→ Work instructions: The number of lines below containing the word "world" is all that should be returned.
=== Records shown ===
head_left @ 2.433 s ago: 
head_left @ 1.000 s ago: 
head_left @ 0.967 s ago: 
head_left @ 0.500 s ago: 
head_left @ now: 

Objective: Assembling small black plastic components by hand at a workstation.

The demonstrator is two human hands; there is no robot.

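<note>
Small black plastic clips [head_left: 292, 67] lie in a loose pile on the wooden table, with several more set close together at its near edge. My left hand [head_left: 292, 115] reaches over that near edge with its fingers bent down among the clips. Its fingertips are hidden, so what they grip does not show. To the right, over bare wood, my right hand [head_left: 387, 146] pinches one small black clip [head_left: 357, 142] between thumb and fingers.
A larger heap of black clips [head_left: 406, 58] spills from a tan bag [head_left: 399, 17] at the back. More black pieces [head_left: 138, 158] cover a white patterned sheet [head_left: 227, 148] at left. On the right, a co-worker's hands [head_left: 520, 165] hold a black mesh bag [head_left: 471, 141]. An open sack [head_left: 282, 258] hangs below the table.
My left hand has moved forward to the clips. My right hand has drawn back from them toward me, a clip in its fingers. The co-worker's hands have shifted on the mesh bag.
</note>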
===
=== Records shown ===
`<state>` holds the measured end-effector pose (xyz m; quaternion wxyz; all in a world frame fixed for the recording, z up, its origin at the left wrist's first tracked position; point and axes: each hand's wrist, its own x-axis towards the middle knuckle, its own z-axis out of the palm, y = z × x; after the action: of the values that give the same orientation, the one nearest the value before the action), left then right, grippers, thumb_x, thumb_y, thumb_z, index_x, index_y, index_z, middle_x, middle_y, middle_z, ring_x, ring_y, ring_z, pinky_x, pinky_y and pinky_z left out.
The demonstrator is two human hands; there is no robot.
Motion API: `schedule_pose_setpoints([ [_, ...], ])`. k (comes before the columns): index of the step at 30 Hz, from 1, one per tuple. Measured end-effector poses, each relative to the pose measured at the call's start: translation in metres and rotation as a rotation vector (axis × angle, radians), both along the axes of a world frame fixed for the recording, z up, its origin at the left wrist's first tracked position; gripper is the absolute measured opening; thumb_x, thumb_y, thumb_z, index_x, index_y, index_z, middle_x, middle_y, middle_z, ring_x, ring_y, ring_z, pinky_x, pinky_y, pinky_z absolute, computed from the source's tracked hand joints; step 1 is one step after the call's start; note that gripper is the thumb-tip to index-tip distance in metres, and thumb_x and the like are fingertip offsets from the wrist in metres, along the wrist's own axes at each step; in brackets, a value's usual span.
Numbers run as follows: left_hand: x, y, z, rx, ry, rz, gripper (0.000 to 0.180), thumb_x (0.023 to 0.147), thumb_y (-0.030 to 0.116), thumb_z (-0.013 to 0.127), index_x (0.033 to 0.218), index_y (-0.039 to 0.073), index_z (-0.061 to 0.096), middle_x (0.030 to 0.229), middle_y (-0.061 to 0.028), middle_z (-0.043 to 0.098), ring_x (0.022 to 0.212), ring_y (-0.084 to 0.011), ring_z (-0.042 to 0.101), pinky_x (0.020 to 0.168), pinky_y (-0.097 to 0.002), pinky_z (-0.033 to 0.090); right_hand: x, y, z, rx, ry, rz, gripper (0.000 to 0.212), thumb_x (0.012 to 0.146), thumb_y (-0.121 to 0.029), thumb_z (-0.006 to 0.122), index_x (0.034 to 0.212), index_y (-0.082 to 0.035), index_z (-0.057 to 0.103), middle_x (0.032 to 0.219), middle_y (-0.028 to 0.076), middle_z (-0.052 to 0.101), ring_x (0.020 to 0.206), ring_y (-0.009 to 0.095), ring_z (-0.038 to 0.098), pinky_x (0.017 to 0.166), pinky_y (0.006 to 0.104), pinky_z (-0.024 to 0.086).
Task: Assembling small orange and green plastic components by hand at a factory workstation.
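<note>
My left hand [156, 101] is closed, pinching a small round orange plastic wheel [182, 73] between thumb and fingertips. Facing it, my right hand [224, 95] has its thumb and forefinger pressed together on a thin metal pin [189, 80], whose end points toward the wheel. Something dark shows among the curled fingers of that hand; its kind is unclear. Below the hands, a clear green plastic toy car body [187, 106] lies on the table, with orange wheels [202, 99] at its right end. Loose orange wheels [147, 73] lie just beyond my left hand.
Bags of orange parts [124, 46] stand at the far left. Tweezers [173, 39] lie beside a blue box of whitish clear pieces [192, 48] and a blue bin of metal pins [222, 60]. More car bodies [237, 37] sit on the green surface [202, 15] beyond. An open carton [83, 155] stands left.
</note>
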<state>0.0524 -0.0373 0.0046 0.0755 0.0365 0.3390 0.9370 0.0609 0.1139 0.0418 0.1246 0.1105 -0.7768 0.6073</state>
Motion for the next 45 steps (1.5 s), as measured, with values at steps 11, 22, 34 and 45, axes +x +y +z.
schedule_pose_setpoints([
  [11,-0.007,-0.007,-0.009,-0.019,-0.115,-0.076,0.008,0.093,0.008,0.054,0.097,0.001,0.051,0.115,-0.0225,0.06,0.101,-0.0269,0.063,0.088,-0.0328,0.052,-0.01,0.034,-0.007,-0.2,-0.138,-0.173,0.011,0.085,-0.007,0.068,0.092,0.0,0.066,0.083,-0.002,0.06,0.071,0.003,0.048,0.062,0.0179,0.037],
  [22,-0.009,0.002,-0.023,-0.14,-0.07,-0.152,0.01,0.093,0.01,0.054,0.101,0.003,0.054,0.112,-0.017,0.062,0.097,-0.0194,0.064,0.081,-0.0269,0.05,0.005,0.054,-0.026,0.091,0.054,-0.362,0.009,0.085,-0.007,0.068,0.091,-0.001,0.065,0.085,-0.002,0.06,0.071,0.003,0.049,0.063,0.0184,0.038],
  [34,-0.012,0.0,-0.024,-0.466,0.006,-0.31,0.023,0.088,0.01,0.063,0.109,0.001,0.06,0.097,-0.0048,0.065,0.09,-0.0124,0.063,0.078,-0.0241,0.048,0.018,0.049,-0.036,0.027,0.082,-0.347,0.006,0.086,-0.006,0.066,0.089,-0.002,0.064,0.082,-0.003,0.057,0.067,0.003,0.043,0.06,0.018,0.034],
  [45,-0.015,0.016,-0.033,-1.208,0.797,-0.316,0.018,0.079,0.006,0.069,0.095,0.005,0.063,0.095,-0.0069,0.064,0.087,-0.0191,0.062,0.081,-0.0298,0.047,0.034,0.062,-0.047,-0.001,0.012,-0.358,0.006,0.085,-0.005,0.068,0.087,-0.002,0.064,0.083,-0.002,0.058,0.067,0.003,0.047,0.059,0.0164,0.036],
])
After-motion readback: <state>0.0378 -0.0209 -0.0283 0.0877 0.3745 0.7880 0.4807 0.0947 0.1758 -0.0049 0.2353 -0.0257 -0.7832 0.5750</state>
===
→ Task solution: 2